• THE PROBLEM: Search the material for the string "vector" and copy each line where it occurs.

============================================================

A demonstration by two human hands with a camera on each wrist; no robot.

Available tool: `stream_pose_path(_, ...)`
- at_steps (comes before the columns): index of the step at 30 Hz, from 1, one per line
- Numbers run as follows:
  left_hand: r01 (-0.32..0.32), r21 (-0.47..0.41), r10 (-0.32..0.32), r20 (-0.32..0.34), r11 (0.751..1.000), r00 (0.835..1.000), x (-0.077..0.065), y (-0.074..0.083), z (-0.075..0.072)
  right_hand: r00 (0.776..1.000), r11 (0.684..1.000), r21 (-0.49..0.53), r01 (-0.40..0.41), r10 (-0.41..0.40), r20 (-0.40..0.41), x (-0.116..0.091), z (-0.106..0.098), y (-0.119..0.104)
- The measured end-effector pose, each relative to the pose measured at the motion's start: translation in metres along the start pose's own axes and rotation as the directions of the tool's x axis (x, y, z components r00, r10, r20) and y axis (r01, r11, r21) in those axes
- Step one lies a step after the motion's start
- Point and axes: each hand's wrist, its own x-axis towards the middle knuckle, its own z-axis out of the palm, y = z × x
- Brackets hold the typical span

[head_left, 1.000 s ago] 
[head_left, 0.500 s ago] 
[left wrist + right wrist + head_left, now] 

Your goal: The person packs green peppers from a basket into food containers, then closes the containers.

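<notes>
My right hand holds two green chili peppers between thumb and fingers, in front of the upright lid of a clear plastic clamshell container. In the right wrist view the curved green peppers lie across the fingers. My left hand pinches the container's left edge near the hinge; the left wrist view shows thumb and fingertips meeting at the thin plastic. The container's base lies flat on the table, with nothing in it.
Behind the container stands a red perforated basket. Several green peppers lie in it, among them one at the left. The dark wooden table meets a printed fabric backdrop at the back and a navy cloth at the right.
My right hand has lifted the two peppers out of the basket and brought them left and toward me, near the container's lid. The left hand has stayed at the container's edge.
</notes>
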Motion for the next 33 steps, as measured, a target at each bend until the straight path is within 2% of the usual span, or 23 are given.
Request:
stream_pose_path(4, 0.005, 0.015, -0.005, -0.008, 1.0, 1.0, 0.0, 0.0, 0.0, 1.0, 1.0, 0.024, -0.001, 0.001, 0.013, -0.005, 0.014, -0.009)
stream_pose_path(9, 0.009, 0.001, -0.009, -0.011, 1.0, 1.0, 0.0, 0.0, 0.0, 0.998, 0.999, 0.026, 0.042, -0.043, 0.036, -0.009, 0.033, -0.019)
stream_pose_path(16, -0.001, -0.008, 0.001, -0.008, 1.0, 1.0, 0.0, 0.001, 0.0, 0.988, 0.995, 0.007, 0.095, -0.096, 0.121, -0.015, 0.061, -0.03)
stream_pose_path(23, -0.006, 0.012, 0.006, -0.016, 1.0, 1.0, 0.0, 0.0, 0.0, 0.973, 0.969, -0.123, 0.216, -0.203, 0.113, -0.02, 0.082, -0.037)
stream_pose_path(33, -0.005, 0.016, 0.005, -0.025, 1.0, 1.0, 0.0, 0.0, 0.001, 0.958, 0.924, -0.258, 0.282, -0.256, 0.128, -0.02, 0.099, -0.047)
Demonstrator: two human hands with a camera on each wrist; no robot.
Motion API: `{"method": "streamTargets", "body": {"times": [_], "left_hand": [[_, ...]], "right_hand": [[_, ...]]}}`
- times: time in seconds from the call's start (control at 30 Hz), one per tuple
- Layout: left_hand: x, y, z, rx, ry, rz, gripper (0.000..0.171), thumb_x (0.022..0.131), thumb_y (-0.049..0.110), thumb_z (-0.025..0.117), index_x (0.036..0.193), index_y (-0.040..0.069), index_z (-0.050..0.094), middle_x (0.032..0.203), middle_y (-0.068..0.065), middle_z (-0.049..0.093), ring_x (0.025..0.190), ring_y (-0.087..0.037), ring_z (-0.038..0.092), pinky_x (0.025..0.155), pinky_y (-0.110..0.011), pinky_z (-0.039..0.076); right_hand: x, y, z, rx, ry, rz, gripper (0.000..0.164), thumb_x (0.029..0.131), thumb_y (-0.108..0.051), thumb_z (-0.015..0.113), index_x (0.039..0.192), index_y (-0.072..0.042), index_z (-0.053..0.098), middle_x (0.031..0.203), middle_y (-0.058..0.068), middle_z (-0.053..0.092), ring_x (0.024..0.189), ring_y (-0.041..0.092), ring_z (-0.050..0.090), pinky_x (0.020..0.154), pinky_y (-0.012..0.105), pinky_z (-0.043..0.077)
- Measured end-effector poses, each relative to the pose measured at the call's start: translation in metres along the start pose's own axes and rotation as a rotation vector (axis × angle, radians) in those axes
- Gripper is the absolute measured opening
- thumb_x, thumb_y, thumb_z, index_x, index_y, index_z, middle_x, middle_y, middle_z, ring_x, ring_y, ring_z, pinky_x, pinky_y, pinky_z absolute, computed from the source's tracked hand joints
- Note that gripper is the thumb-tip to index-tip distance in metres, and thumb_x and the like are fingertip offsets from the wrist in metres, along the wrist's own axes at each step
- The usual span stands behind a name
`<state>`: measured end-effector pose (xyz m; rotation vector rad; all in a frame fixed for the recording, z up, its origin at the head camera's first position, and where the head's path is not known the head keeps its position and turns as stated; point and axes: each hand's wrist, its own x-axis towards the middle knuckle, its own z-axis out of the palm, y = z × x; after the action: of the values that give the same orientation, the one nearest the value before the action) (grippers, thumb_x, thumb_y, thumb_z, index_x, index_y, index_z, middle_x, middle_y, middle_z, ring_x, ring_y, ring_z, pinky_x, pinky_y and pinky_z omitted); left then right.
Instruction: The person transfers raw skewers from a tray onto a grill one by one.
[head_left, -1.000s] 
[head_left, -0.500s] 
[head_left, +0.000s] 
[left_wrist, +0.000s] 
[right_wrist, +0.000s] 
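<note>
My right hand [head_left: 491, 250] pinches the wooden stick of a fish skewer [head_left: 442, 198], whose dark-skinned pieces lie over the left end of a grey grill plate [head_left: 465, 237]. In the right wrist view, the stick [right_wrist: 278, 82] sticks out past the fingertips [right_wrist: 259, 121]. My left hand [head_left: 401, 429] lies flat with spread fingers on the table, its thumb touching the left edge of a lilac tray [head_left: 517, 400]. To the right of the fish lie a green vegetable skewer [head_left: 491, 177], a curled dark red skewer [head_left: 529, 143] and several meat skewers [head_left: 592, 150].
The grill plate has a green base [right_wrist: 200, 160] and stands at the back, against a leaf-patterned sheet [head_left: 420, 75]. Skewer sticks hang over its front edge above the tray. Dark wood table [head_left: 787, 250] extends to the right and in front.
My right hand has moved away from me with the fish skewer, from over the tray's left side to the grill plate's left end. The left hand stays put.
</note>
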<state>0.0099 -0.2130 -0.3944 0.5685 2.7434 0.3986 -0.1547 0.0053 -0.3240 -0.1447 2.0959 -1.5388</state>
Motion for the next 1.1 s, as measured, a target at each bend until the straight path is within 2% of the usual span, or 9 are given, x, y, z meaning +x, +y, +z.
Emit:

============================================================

• RESPONSE TO THIS TASK:
- Measured end-effector poses, each relative to the pose measured at the call's start: translation in metres along the start pose's own axes and rotation as a rotation vector (axis × angle, radians) in those axes
`<state>`: measured end-effector pose (xyz m; rotation vector rad; all in a frame fixed for the recording, z up, its origin at the head camera's first position, and where the head's path is not known the head keeps its position and turns as stated; point and axes: each hand's wrist, its own x-axis towards the middle knuckle, its own z-axis out of the palm, y = z × x; after the action: of the values that give the same orientation, the one nearest the value before the action) (grippers, thumb_x, thumb_y, thumb_z, index_x, index_y, index_z, middle_x, middle_y, middle_z, ring_x, ring_y, ring_z, pinky_x, pinky_y and pinky_z omitted); left then right.

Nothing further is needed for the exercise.